Breastfeeding by mothers is a true “gold standard” for infant feeding and pediatricians and mothers fully agree on this. The disagreements come when it comes to measuring the optimal duration of its intake.

According to the World Health Organization (WHO), breastfeeding is the ideal way to provide young children with the nutrients they need for healthy growth and development, noting that “virtually all women can breastfeed, as long as they have access to good information and support from your family and the health care system.”

The aforementioned organization recommends exclusive breastfeeding for six months, the introduction of complementary foods thereafter, and maintaining breastfeeding until two years of age or more.


For pediatrician María Alegre, the final decision whether or not to breastfeed the baby should always be the mother's. “We live in an environment that is not favorable to breastfeeding, because there is a lack of knowledge and a cultural gap that begins in the 60s or 70s and continues this century,” she highlights.

The specialist notes that “we are in a Western society in which we are the daughters of mothers who did not breastfeed because the bottle culture began to be implemented, so breastfeeding was relegated to small areas,” says Alegre, who regrets that in studies of Medicine “breastfeeding is not studied and in consultations, pediatricians often transmit false myths about breastfeeding that come to them from the bottle culture.”

For his part, pediatrician José María González Cano, author of the book “Victims of breastfeeding, neither dogmatisms nor trenches!”, believes that it should be “from four months of age when the baby is introduced to the first cereal porridge.” and the five in the fruit one.”

According to the expert, the maturation of the neuromuscular system up to 4 months allows swallowing liquids; from 4 to 6 swallow semisolids; and will later acquire chewing, and establishes that complementary feeding should not be introduced before 4 months or after 6 months.

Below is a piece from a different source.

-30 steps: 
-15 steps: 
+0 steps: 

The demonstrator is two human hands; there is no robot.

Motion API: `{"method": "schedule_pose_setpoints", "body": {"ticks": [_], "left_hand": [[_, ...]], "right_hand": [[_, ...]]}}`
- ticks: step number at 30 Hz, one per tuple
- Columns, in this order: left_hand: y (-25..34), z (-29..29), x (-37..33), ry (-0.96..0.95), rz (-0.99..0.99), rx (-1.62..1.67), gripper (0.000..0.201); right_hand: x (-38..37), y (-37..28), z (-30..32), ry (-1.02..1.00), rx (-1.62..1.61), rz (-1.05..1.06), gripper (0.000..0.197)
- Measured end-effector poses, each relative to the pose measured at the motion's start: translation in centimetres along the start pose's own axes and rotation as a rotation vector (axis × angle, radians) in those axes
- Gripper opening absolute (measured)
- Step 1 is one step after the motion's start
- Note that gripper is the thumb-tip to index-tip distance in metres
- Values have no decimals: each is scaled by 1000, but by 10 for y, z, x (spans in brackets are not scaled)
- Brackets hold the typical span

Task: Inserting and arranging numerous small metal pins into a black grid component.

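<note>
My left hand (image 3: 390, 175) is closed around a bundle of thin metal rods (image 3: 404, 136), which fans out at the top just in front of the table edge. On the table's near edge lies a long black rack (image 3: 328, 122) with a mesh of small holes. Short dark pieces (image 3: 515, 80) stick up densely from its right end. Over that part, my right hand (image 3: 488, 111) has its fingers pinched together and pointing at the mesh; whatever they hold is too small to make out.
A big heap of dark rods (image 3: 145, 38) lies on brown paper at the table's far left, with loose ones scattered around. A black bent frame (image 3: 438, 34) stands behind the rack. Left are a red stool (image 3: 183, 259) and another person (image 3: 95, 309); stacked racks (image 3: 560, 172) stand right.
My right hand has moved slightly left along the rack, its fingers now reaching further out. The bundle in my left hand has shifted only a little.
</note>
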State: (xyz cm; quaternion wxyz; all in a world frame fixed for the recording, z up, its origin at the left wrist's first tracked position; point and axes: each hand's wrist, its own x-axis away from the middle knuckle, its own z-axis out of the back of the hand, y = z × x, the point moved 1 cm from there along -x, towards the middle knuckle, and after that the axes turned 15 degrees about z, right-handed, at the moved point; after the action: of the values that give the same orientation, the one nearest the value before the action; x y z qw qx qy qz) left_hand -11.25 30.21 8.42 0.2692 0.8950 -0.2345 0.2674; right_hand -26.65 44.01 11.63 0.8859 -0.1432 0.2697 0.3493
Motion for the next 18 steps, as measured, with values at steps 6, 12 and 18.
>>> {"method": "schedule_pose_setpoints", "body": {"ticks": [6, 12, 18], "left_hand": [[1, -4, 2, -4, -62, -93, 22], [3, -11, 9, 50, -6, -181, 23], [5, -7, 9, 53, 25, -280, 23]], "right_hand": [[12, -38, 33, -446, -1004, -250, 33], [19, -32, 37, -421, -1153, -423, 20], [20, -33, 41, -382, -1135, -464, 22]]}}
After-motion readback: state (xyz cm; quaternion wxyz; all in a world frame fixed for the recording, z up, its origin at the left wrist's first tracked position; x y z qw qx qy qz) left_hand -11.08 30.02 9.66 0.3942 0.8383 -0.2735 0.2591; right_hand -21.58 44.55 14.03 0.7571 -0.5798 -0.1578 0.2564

González Cano considers that “late weaning is a source of problems for babies, since they develop what is called 'nipple attachment' and do not adequately tolerate cereal, fruit and vegetable porridges.”

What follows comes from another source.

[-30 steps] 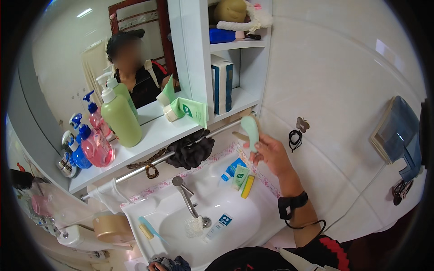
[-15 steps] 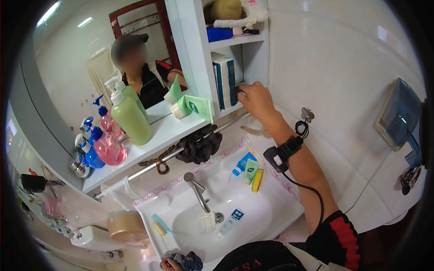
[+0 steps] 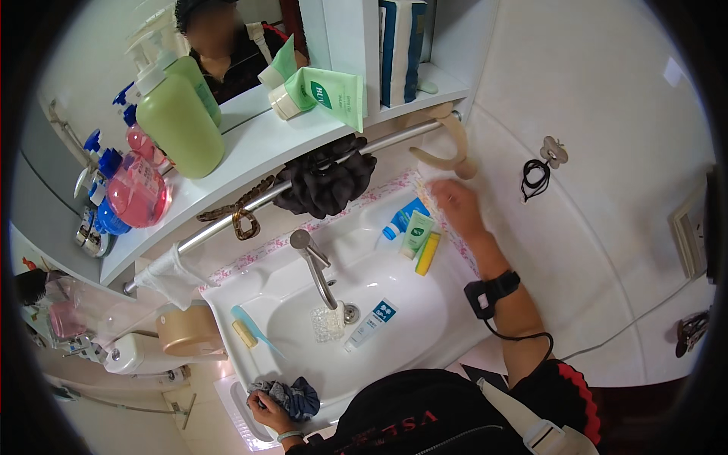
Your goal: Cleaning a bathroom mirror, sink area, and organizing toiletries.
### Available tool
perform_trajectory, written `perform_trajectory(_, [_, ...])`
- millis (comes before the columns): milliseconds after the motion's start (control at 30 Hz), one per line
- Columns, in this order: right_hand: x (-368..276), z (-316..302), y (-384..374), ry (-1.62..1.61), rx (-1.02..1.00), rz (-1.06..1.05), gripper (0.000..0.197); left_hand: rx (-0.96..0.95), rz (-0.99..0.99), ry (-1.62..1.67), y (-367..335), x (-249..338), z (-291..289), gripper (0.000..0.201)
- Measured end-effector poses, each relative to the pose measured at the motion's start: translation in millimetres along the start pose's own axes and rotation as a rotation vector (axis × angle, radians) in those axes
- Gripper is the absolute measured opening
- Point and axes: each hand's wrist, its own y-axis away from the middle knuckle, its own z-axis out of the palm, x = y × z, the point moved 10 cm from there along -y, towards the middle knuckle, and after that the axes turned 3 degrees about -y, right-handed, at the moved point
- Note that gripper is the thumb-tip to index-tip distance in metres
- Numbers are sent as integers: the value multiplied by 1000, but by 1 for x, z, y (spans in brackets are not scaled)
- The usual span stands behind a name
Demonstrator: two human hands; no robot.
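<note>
Over the back right corner of the white sink (image 3: 455, 299), my right hand (image 3: 455, 205) is smeared by motion and its fingers are unclear. Just below it on the ledge lie a blue bottle (image 3: 406, 218), a green and white tube (image 3: 416, 233) and a yellow item (image 3: 428, 254). At the lower left edge of the sink, my left hand (image 3: 269, 413) is closed on bunched grey and navy cloth (image 3: 292, 399). In the basin are a white and blue tube (image 3: 371, 324) and a pale textured pad (image 3: 327, 324), under the tap (image 3: 311, 262).
Above the sink, a shelf (image 3: 250, 163) bears a green pump bottle (image 3: 180, 114), a pink one (image 3: 136, 189) and a green tube (image 3: 334, 95). Below it, a rail (image 3: 398, 136) carries a black scrunchie (image 3: 326, 176) and a beige curved band (image 3: 455, 148). A blue-white pack (image 3: 402, 53) stands in the cubby.
My right hand has come down from the cubby beside the blue-white pack to the sink's back right corner. A small pale green item now shows there. My left hand still grips the cloth.
</note>
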Motion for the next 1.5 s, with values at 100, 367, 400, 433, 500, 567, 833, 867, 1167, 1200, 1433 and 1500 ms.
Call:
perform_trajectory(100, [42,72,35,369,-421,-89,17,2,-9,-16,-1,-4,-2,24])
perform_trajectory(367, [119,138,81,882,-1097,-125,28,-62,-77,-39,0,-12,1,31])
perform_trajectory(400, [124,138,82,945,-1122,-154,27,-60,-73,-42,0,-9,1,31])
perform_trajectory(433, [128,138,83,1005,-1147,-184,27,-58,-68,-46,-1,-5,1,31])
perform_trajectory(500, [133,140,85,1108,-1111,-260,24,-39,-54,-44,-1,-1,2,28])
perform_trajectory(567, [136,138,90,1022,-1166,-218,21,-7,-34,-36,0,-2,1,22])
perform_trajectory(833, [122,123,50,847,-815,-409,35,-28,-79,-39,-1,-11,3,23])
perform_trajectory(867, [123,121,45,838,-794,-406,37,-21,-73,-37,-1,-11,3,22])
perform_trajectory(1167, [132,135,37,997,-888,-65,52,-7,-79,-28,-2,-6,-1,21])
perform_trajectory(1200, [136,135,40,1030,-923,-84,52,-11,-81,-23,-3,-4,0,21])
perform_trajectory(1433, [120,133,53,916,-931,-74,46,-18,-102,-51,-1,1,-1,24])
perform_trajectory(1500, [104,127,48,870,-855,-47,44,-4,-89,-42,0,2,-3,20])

According to González Cano, “the current adapted milk is extremely reliable,” and he disagrees with the pressure that some mothers receive to breastfeed when they do not wish to do so. “It is intolerable that with cracks in the nipple they insist that they breastfeed until they bring children to the limit of malnutrition,” criticizes, calling it “terrible” and a “huge injustice” that some women are classified as “ bad mothers” because they have not wanted or been able to breastfeed. In his book he warns about the increase in rickets and iron deficiency anemia among children with prolonged breastfeeding, due to the fact that human milk is poor in iron and vitamin B3: “If supplements of these substances are not given, over the months the child develops rickets and anemia.”